▶ What you need to do
Output the data verbatim, minus the images.

▶ Excerpted data
■ ■ ■ ■

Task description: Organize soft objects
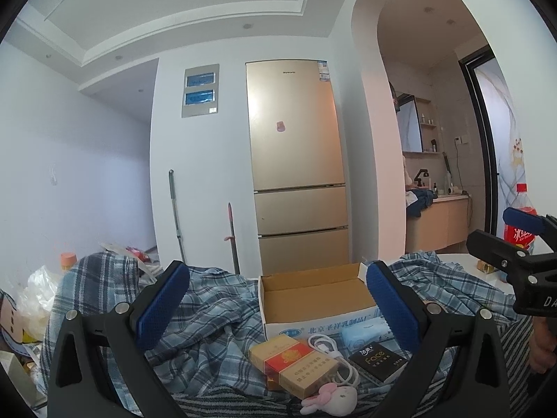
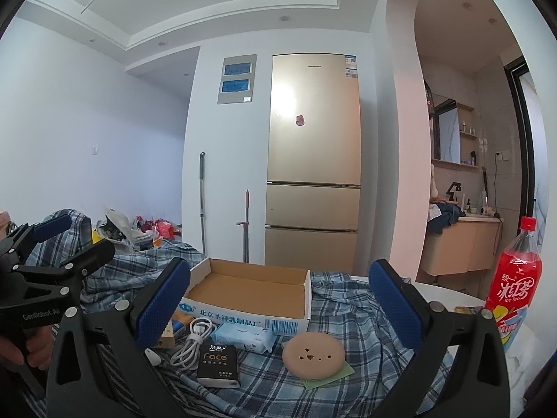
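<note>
An open, empty cardboard box (image 1: 313, 289) (image 2: 250, 289) sits on a blue plaid cloth (image 1: 216, 313) (image 2: 348, 327). In front of it lie a pink-and-white plush bunny (image 1: 330, 399), a blue tissue pack (image 1: 365, 334) (image 2: 243, 336), a black "Face" tissue pack (image 1: 377, 360) (image 2: 219, 365), a white cable (image 1: 334, 355) (image 2: 195, 345), a cigarette carton (image 1: 292, 365) and a round tan sponge (image 2: 313, 351). My left gripper (image 1: 278, 303) is open and empty above the items. My right gripper (image 2: 278, 301) is open and empty above them too.
A red iced-tea bottle (image 2: 515, 278) (image 1: 522, 223) stands on the white table at the right. A gold fridge (image 1: 296, 160) stands behind, with mop handles (image 1: 175, 209) beside it. Clutter and bags (image 1: 38, 296) lie at the left.
</note>
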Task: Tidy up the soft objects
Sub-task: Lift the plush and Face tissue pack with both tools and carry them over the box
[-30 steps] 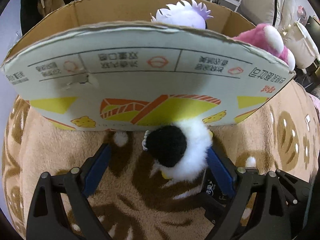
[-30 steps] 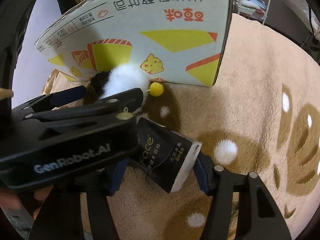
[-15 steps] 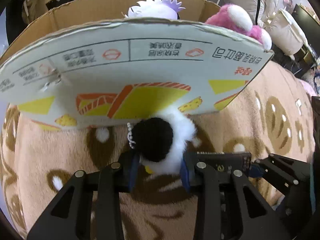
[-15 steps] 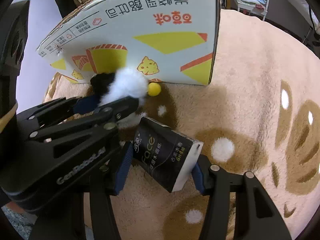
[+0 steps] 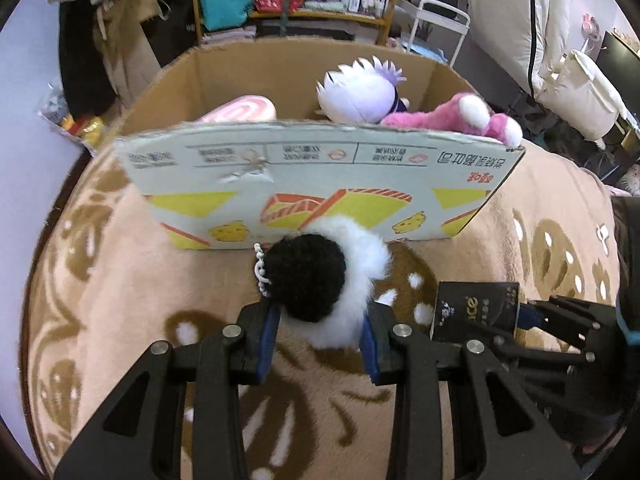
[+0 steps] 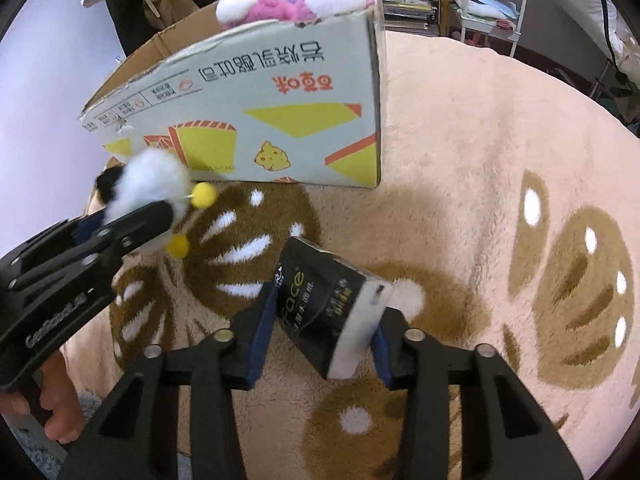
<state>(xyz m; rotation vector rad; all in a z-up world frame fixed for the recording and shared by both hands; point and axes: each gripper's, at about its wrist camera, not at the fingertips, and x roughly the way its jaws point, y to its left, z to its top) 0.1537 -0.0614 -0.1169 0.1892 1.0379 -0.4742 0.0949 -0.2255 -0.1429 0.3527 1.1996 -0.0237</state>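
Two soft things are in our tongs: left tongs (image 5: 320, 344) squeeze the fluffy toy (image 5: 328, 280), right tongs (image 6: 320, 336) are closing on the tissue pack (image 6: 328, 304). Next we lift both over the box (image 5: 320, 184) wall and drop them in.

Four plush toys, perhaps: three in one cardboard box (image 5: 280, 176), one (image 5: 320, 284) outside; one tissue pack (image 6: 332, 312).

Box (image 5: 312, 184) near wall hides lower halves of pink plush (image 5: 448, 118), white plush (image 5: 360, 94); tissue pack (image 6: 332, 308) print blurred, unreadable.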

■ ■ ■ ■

▶ Reply to the task
Task description: Organize soft objects
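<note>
An open, empty cardboard box (image 1: 313, 289) (image 2: 250, 289) sits on a blue plaid cloth (image 1: 216, 313) (image 2: 348, 327). In front of it lie a pink-and-white plush bunny (image 1: 330, 399), a blue tissue pack (image 1: 365, 334) (image 2: 243, 336), a black "Face" tissue pack (image 1: 377, 360) (image 2: 219, 365), a white cable (image 1: 334, 355) (image 2: 195, 345), a cigarette carton (image 1: 292, 365) and a round tan sponge (image 2: 313, 351). My left gripper (image 1: 278, 303) is open and empty above the items. My right gripper (image 2: 278, 301) is open and empty above them too.
A red iced-tea bottle (image 2: 515, 278) (image 1: 522, 223) stands on the white table at the right. A gold fridge (image 1: 296, 160) stands behind, with mop handles (image 1: 175, 209) beside it. Clutter and bags (image 1: 38, 296) lie at the left.
</note>
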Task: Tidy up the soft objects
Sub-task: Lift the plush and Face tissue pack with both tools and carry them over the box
[-30 steps] 
[-30 steps] 
[-15 steps] 
[-15 steps] 
[+0 steps] 
[+0 steps] 
<state>(xyz m; rotation vector rad; all in a z-up world frame fixed for the recording and shared by both hands; point and axes: each gripper's, at about its wrist camera, not at the fingertips, and x roughly the way its jaws point, y to its left, z to its top) 0.1537 -0.0614 -0.1169 0.1892 1.0379 -0.4742 0.0949 -0.2255 -0.1429 0.3527 1.1996 -0.0237</state>
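Two soft things are in our tongs: left tongs (image 5: 320, 344) squeeze the fluffy toy (image 5: 328, 280), right tongs (image 6: 320, 336) are closing on the tissue pack (image 6: 328, 304). Next we lift both over the box (image 5: 320, 184) wall and drop them in.

Four plush toys, perhaps: three in one cardboard box (image 5: 280, 176), one (image 5: 320, 284) outside; one tissue pack (image 6: 332, 312).

Box (image 5: 312, 184) near wall hides lower halves of pink plush (image 5: 448, 118), white plush (image 5: 360, 94); tissue pack (image 6: 332, 308) print blurred, unreadable.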

This answer is now complete.